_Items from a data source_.
* * *
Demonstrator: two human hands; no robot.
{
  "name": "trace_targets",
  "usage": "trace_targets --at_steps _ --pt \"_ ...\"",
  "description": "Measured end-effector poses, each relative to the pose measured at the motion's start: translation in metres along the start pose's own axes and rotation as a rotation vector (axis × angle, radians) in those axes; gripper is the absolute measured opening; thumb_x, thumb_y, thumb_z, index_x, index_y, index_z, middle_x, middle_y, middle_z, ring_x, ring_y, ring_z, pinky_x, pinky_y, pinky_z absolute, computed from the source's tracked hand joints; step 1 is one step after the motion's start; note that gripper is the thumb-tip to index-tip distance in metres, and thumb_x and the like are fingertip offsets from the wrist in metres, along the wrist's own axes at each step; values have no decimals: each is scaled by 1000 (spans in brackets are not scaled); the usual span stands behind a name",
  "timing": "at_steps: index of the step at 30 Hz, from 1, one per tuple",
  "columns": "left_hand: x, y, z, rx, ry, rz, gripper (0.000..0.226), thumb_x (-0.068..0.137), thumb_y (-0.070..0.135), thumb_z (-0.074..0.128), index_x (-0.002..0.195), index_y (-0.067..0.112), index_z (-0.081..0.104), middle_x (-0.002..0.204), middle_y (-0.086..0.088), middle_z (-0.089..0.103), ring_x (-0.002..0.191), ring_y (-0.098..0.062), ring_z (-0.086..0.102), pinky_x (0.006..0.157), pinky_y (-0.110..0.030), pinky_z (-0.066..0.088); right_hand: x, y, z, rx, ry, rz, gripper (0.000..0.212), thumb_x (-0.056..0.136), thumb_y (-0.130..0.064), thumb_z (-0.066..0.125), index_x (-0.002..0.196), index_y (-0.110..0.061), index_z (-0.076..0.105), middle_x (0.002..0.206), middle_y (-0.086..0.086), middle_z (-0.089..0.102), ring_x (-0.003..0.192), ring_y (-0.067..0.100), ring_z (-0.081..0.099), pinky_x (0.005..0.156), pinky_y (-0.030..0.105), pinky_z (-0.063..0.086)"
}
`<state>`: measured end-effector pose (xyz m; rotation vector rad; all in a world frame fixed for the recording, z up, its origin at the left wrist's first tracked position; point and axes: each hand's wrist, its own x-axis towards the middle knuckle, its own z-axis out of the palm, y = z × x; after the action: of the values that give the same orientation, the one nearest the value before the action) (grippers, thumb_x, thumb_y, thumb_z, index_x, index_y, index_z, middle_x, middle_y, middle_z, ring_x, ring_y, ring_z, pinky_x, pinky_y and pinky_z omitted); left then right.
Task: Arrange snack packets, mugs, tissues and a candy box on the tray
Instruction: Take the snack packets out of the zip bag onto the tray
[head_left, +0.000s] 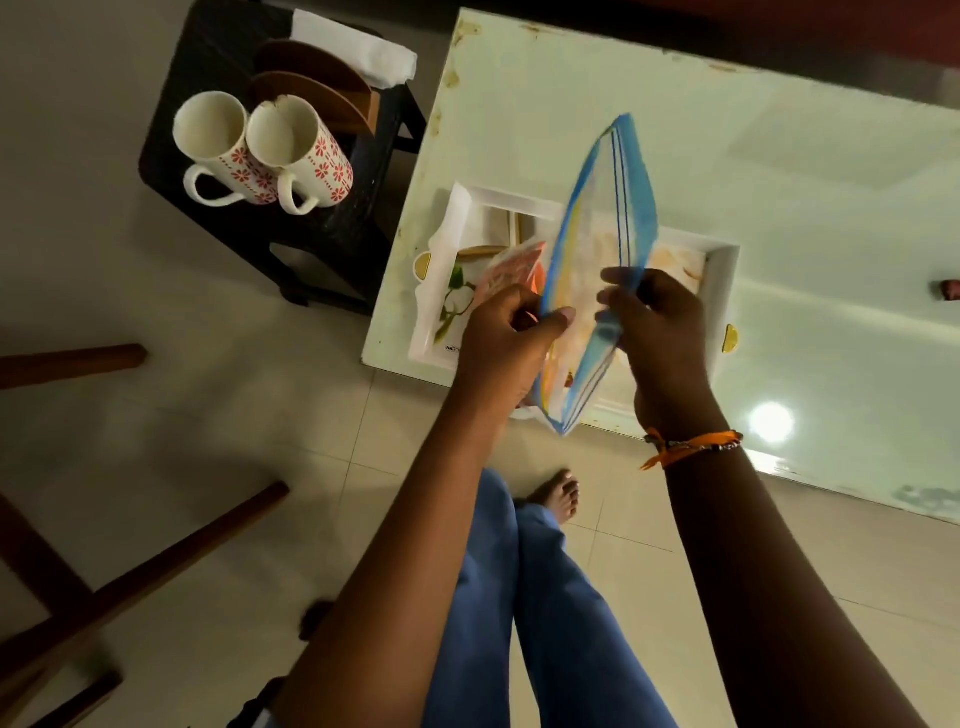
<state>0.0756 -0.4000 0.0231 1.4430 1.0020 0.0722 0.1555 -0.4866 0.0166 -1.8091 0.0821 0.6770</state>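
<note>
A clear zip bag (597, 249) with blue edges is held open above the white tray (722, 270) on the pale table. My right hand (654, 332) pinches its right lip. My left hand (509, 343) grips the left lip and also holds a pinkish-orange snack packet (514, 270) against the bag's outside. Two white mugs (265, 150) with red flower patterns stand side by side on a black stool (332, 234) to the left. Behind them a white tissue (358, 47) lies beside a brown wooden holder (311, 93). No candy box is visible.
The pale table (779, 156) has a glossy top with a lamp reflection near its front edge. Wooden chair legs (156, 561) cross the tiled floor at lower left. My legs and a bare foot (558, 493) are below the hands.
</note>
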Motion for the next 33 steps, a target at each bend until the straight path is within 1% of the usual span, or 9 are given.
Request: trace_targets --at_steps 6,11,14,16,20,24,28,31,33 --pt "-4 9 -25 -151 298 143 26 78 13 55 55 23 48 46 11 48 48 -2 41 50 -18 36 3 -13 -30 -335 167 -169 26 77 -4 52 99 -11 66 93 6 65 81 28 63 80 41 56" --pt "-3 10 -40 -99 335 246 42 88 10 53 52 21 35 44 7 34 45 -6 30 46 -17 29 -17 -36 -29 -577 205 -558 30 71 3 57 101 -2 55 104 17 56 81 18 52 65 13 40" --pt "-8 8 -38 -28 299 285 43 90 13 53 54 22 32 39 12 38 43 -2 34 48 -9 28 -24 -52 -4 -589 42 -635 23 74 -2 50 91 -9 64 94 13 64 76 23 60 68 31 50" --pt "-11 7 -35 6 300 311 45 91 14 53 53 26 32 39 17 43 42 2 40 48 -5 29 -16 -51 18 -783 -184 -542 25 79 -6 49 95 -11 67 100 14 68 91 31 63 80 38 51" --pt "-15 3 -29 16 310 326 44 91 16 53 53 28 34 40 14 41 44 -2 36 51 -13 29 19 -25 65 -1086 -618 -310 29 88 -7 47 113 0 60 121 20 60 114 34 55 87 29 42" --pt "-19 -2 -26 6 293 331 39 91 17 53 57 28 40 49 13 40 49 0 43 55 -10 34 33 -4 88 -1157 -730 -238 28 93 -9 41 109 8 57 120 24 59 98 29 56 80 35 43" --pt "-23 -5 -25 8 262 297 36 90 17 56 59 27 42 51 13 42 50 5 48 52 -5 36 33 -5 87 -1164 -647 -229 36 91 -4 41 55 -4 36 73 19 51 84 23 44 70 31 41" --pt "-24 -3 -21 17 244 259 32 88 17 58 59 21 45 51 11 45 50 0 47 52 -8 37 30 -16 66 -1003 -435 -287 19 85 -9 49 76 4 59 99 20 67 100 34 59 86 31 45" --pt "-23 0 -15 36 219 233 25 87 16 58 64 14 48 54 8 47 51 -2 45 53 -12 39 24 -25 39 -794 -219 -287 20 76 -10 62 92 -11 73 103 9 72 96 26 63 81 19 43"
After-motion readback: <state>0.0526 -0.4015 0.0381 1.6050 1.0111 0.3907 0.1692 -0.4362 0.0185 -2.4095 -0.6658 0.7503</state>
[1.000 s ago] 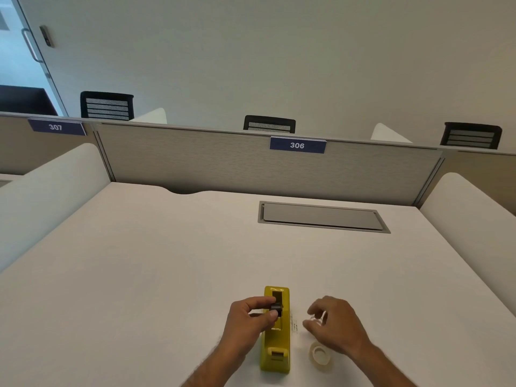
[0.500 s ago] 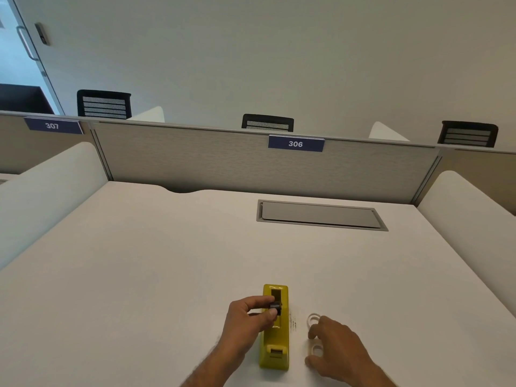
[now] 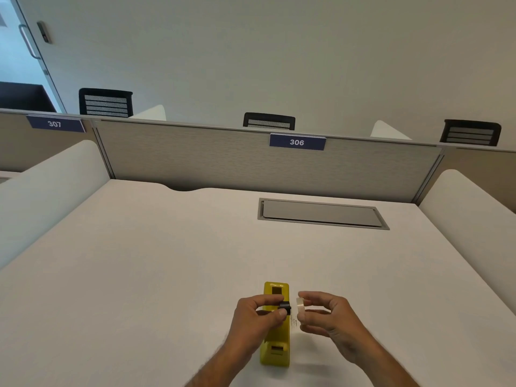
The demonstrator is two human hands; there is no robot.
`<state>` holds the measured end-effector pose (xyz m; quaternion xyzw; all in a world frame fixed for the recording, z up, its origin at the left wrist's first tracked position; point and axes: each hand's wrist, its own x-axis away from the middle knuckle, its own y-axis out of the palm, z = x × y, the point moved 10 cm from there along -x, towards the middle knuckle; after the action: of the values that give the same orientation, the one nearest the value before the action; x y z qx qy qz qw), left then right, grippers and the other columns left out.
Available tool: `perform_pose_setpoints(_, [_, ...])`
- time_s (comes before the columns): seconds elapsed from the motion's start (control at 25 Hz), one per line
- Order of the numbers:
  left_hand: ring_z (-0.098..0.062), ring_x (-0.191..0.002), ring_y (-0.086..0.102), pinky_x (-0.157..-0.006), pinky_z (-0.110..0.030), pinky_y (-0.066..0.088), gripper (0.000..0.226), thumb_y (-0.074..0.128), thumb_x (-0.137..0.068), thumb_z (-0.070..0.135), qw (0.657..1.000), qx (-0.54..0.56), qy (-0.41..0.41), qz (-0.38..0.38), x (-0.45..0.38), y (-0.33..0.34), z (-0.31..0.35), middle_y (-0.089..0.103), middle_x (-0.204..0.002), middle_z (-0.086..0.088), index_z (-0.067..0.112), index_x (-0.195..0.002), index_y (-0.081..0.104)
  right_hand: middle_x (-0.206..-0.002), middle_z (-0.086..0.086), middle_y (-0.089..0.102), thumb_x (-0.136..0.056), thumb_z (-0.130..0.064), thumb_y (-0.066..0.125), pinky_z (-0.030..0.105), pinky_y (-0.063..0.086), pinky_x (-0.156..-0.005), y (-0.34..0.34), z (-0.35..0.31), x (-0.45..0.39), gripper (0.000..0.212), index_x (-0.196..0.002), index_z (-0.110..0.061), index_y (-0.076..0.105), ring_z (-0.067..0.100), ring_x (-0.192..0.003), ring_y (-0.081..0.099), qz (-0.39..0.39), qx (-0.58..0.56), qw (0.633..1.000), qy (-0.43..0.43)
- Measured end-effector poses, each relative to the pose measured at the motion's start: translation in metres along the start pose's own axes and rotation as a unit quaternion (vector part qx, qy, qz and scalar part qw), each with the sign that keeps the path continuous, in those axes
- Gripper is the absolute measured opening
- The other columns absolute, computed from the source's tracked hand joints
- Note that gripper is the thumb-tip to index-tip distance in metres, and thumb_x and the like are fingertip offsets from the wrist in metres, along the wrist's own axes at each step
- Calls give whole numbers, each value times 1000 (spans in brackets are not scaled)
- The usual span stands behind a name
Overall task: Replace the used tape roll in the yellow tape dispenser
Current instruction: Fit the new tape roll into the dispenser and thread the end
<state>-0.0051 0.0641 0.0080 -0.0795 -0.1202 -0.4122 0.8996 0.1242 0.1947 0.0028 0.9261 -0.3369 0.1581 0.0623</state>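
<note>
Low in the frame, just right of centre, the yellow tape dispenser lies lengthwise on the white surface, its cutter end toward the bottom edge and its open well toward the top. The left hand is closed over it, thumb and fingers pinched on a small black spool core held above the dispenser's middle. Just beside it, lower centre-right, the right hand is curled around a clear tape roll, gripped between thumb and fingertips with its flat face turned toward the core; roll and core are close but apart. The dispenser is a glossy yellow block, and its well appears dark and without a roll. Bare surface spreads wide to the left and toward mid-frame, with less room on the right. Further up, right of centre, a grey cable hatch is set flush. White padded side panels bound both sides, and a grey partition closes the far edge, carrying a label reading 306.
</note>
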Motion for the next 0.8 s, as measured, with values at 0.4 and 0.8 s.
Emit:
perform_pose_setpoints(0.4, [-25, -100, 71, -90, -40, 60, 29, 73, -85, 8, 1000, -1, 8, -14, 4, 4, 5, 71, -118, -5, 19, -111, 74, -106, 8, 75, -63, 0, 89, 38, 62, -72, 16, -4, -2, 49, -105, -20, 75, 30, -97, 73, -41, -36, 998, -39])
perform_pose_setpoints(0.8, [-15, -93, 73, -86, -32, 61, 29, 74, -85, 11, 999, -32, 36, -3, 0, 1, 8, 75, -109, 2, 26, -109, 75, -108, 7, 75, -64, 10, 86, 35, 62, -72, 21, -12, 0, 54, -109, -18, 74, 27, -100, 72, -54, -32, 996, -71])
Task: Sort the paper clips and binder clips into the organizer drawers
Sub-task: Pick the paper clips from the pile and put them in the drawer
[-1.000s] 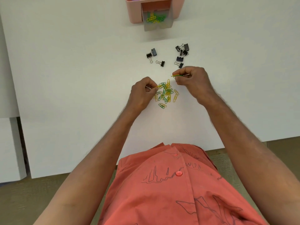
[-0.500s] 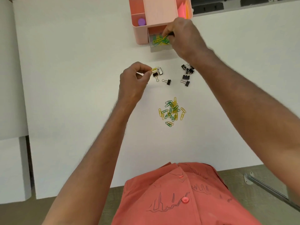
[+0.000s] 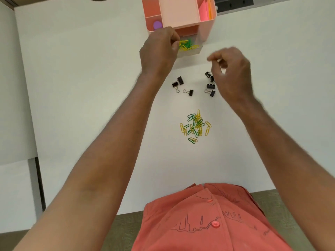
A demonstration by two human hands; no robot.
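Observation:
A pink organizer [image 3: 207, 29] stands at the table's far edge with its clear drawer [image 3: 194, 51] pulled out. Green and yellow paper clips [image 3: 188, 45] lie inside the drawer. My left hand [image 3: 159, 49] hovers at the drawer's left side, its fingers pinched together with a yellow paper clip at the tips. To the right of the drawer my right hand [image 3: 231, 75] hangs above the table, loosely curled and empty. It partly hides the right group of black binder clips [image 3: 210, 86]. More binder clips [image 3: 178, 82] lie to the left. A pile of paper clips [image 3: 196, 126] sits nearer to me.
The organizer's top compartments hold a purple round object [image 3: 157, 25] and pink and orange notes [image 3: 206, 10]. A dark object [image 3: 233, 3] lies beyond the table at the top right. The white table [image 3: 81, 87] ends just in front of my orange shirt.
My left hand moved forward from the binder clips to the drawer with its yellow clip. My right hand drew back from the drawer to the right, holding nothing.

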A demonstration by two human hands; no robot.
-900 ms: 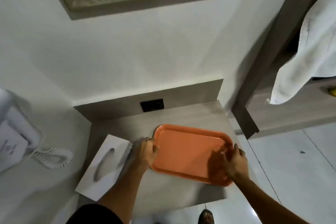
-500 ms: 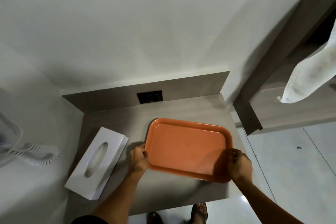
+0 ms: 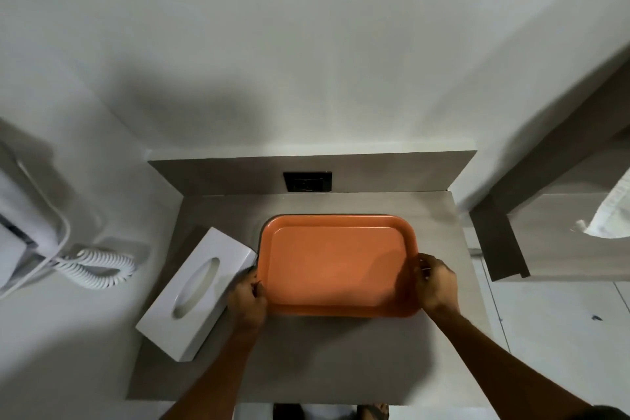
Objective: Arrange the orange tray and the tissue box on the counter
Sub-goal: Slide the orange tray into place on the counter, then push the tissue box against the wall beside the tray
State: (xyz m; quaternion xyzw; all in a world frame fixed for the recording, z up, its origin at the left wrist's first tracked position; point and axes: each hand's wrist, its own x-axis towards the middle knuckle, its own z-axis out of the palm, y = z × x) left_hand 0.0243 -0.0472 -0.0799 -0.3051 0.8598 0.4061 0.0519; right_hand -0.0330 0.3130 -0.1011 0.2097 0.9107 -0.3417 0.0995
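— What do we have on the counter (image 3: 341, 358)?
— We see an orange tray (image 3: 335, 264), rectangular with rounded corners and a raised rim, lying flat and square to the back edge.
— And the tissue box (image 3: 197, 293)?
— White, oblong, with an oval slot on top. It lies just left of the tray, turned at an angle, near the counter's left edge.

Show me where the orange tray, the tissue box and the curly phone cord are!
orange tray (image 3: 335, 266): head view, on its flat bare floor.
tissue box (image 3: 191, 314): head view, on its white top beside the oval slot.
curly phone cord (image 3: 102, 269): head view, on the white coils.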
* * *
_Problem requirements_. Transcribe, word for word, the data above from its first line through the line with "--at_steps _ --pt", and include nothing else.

_Solved exercise_.
Demonstrator: two human hands; no robot.
{
  "name": "trace_targets",
  "usage": "trace_targets --at_steps _ --pt \"_ ...\"",

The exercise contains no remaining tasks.